- Exercise:
Note each line in the data below that holds "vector", and copy it.

** Opening Supplied records block **

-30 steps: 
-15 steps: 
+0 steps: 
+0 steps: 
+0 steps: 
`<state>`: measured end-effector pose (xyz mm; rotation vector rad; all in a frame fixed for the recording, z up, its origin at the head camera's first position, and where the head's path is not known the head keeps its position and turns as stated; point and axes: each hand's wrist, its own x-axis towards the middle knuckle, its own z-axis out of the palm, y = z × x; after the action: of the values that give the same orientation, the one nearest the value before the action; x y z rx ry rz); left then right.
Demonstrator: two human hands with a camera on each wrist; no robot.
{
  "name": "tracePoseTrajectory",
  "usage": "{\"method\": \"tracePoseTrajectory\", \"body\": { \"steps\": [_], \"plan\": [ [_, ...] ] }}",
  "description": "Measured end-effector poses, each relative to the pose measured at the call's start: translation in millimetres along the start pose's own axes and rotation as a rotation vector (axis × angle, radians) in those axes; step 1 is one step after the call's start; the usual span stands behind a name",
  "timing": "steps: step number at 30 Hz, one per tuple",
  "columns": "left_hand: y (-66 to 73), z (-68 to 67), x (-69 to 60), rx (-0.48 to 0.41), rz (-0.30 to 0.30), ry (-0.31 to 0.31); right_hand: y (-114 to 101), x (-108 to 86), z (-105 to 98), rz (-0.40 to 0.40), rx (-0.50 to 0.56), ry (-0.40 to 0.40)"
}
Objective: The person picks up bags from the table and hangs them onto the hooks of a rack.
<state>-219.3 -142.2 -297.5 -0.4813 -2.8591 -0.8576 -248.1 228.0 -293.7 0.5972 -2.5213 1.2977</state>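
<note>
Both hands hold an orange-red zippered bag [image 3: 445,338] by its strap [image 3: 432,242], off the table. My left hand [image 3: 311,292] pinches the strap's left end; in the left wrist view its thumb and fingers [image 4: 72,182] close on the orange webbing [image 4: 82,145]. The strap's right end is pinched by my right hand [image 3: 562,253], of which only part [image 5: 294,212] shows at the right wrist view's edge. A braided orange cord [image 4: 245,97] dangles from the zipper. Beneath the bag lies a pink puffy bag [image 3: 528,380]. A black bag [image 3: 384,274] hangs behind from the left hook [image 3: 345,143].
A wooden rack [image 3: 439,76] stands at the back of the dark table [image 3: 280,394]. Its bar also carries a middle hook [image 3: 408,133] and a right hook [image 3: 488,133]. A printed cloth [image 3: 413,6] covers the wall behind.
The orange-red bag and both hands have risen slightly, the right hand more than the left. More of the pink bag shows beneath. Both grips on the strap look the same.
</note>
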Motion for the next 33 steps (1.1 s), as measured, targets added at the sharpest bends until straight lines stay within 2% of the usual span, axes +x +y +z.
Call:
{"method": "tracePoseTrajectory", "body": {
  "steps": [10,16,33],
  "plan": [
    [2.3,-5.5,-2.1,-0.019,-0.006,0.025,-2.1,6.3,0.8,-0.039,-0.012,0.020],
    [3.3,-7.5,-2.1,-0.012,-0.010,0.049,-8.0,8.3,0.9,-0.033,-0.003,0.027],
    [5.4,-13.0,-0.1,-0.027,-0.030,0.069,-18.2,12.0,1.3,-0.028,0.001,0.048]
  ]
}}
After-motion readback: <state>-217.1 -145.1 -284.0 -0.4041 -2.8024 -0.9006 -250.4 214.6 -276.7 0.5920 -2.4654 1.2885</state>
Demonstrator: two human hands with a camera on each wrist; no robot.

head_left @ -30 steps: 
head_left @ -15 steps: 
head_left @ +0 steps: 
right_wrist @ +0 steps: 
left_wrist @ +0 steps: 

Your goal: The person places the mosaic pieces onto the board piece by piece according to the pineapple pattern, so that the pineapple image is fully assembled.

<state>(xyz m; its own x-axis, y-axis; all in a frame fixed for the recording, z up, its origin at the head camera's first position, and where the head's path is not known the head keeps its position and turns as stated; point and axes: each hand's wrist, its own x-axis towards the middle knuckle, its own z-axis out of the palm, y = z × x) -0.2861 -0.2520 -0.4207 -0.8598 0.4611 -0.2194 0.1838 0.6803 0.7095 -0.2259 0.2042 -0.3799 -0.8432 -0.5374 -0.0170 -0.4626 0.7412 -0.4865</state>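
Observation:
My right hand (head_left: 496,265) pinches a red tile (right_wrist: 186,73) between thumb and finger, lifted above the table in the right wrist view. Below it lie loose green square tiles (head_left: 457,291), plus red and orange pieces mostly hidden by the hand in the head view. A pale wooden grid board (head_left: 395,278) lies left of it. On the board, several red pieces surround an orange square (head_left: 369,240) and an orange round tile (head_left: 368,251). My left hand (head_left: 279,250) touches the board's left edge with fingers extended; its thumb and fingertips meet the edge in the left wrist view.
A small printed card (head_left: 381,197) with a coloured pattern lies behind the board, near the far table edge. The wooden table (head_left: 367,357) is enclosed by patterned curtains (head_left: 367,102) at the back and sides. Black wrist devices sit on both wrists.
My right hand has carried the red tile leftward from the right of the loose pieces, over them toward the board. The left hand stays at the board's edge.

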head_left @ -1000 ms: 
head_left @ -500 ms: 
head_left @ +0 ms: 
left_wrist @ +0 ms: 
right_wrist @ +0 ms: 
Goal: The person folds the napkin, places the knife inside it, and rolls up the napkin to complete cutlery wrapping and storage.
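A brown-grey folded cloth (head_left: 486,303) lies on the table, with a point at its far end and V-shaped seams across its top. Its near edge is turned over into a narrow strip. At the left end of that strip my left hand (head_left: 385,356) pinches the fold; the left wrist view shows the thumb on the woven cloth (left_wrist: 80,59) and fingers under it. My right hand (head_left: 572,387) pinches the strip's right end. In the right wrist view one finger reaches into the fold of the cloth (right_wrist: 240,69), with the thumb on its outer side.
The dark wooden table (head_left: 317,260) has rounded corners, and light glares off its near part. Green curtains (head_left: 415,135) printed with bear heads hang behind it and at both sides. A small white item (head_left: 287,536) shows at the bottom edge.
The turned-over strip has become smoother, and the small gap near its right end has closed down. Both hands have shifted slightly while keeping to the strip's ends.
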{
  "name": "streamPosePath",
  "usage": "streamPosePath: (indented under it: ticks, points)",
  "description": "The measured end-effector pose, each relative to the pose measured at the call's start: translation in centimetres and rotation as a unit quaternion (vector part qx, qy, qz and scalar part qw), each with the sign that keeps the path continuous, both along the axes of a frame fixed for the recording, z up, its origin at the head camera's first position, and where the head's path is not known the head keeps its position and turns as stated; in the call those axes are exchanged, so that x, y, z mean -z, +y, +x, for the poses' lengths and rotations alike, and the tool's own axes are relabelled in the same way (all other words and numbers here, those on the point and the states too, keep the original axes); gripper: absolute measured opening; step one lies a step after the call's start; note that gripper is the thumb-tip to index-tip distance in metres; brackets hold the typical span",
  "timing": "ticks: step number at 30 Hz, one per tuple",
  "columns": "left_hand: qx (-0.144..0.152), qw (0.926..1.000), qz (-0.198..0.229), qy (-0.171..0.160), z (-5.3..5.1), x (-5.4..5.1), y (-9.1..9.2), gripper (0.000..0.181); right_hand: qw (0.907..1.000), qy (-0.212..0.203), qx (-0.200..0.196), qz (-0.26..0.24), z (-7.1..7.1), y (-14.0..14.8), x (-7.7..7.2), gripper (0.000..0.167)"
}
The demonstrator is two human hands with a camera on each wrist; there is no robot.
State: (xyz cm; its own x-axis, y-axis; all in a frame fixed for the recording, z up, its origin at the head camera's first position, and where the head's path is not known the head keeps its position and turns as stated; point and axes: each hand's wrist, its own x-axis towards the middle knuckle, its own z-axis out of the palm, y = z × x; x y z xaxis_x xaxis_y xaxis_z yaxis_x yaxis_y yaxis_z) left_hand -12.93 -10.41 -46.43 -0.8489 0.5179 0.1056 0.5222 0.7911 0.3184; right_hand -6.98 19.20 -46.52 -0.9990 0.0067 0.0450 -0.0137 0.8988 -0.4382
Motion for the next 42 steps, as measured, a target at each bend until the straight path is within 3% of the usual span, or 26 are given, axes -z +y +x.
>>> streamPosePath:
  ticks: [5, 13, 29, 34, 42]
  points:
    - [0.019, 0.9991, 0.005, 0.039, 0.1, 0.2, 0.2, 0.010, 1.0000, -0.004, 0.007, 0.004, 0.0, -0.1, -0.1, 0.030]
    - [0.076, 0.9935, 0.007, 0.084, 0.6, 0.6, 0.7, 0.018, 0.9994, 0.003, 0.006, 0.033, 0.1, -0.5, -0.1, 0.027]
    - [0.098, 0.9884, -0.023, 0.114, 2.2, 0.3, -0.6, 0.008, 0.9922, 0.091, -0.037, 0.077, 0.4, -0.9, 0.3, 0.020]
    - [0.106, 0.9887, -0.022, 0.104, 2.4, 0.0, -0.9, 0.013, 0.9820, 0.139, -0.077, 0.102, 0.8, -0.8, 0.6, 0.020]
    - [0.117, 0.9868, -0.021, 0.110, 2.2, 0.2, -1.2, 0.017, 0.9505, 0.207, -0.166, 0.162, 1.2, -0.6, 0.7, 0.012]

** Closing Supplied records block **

- Exercise result:
`<state>`: measured end-effector pose (xyz mm; rotation vector rad; all in a frame fixed for the recording, z up, its origin at the head camera's first position, and where the head's path is not known the head keeps its position and turns as stated; point and axes: each hand's wrist, its own x-axis towards the middle knuckle, its own z-axis out of the palm, y = z × x; after the action: of the values that give the same orientation, the one nearest the value before the action; x y z rx ry rz); left then right.
  "description": "Measured end-effector poses, each relative to the pose measured at the call's start: translation in millimetres along the start pose's own axes and rotation as a rotation vector (axis × angle, radians) in those axes; step 1 is one step after the call's start; the usual span stands behind a name",
  "description": "The measured end-effector pose, each relative to the pose measured at the call's start: translation in centimetres and rotation as a unit quaternion (vector part qx, qy, qz and scalar part qw), each with the sign that keeps the path continuous, both along the axes of a frame fixed for the recording, z up, its origin at the head camera's first position, and where the head's path is not known the head keeps its position and turns as stated; in the call those axes are exchanged, so that x, y, z mean -z, +y, +x, for the poses' lengths and rotations alike, and the tool's own axes are relabelled in the same way (all other words and numbers here, those on the point and the states too, keep the original axes); gripper: absolute measured opening; step one lies a step after the call's start; note that gripper is the thumb-tip to index-tip distance in metres; brackets hold the typical span",

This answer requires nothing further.